Description of the task ::
When a line of the material has the word "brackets" in it, copy that line.

Source data ::
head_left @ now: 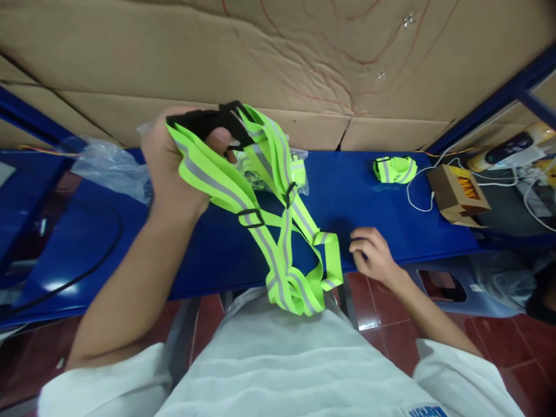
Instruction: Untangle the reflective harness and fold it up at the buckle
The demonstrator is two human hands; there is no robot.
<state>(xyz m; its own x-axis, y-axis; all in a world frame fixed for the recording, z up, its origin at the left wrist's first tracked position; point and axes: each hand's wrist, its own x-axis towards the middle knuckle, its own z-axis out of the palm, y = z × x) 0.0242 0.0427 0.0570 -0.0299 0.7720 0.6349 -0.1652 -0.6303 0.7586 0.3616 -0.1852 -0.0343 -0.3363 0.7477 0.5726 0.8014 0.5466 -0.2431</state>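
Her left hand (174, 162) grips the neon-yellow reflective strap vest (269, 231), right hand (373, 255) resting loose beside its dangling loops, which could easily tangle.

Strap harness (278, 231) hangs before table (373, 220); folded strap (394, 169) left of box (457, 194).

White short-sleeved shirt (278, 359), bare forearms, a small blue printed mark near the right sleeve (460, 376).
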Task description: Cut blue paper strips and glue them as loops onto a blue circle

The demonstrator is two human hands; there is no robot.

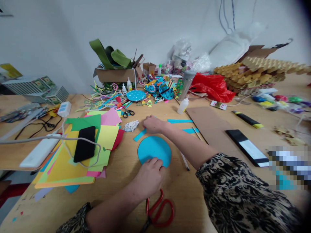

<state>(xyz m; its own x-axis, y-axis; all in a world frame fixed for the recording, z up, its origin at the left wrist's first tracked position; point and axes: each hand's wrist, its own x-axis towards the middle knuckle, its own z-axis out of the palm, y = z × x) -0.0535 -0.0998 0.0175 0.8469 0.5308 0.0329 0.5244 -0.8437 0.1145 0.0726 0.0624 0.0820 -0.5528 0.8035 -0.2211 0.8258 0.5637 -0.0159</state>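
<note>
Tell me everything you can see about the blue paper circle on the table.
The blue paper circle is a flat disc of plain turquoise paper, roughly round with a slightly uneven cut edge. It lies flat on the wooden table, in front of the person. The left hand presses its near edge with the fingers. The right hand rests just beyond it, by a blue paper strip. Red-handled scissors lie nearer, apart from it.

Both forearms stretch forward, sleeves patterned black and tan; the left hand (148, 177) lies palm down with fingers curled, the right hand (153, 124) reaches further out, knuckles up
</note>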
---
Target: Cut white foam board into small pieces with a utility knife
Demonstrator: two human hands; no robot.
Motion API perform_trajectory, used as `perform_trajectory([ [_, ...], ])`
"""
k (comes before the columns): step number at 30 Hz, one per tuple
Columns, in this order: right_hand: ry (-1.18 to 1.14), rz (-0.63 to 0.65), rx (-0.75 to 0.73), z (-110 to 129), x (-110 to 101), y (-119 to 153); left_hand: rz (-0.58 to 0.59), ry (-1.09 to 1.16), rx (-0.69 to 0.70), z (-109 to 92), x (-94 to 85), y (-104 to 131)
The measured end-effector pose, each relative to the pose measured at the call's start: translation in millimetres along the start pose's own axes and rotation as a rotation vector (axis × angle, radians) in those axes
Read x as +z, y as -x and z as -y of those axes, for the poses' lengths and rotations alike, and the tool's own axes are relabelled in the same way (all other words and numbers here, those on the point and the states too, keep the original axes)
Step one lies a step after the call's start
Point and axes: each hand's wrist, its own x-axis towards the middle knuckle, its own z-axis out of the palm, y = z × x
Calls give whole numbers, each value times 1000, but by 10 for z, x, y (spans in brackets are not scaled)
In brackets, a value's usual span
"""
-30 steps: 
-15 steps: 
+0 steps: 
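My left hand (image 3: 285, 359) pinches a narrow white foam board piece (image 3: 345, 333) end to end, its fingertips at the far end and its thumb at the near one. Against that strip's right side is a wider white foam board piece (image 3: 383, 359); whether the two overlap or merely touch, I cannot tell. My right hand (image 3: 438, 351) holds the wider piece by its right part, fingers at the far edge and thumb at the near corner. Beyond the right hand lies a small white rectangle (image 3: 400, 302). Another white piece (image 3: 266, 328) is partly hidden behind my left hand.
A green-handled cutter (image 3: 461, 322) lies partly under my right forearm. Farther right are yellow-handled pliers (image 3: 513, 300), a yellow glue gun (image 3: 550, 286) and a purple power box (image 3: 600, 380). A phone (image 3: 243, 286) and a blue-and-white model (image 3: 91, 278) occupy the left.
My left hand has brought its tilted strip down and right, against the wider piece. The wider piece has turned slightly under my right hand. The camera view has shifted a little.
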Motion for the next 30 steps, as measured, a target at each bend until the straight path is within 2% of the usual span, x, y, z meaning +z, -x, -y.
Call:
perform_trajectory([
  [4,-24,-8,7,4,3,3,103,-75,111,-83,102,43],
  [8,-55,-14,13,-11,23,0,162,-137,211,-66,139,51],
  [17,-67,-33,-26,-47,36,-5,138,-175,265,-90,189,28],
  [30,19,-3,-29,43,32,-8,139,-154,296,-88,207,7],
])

Exercise output ::
Calls give whole numbers, each value times 1000, but by 10 for z, x, y (spans in brackets are not scaled)
In brackets, a value's usual span

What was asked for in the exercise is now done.